Authors
Chloe Shaw, Alexa Hepburn, Jonathan Potter
Publication date
2013
Book
Studies of laughter in interaction
Pages
91-106
Publisher
London; Bloomsbury
Description
When one party to a conversation pursues a particular interactional project, there is sometimes a potential for actions to be heard as problematic. For example, a speaker may form a description that might have the potential to be heard as a complaint. An action of this kind will make a response relevant from the recipient: an account, a counter complaint, and such like. This may hinder the progress of the interaction and generate further trouble. Our analysis suggests that speakers can manage these problems by inserting laughter particles into the transition space after their (potentially) troubling action. This provides a way of modulating the action, softening or neutralizing its problematic features, and thereby heading off problematic recipient actions, without disrupting the progressivity of the talk. Laughter particles are ideal for this as they are brief, nonpropositional, and can be interpolated into words if required. This interactional role for laughter particles may be fundamental, and distinct from whatever role they have in relation to humor and what is “funny”. This chapter works with a collection of laughter particles that are issued following the completion of actions.
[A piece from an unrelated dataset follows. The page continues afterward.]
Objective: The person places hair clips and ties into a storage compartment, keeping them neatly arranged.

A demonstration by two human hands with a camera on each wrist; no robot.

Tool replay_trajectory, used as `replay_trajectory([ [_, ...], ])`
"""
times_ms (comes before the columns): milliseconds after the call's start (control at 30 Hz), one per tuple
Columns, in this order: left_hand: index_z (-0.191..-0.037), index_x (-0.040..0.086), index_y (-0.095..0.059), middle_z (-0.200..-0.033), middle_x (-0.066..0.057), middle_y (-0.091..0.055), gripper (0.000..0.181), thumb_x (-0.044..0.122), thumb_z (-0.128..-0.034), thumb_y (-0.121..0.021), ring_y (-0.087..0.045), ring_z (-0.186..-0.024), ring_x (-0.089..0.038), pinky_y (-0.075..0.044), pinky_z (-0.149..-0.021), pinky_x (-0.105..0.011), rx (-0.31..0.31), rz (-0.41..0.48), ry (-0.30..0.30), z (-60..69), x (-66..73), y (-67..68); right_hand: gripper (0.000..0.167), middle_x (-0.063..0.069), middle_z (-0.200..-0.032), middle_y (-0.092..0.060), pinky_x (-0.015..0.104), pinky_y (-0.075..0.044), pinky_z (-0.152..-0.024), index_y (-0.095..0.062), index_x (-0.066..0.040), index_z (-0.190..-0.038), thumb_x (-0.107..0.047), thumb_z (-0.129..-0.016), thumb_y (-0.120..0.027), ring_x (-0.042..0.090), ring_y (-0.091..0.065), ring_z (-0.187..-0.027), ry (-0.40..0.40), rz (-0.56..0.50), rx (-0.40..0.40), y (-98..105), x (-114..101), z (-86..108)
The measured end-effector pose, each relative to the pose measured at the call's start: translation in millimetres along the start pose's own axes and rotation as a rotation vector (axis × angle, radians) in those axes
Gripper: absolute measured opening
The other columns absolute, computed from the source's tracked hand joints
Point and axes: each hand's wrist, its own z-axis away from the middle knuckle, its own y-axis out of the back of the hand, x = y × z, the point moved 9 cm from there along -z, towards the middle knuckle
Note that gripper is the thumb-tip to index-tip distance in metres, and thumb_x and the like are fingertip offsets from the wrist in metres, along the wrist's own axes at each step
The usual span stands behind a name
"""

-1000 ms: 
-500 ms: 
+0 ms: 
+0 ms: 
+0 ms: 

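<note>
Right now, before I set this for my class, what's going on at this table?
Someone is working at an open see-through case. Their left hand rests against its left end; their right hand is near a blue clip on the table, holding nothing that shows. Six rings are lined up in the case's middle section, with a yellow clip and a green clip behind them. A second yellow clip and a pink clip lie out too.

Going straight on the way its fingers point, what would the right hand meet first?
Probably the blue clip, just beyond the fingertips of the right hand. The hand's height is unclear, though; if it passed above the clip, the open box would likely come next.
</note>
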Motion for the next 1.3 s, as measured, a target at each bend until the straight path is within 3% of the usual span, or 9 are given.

It will show how they are used to modulate the speaker’s action and manage the recipient’s response requirements. The analysis will draw on and refine Schegloff’s (1996) discussion of “post-completion stance markers” and Jefferson’s (1984) work on laughter in the management of troubles telling, as well as take up broader issues in the analysis and role of laughter.
A further focus is on the way the prosodic delivery of laughter tokens in post position is closely fitted to the modulating action …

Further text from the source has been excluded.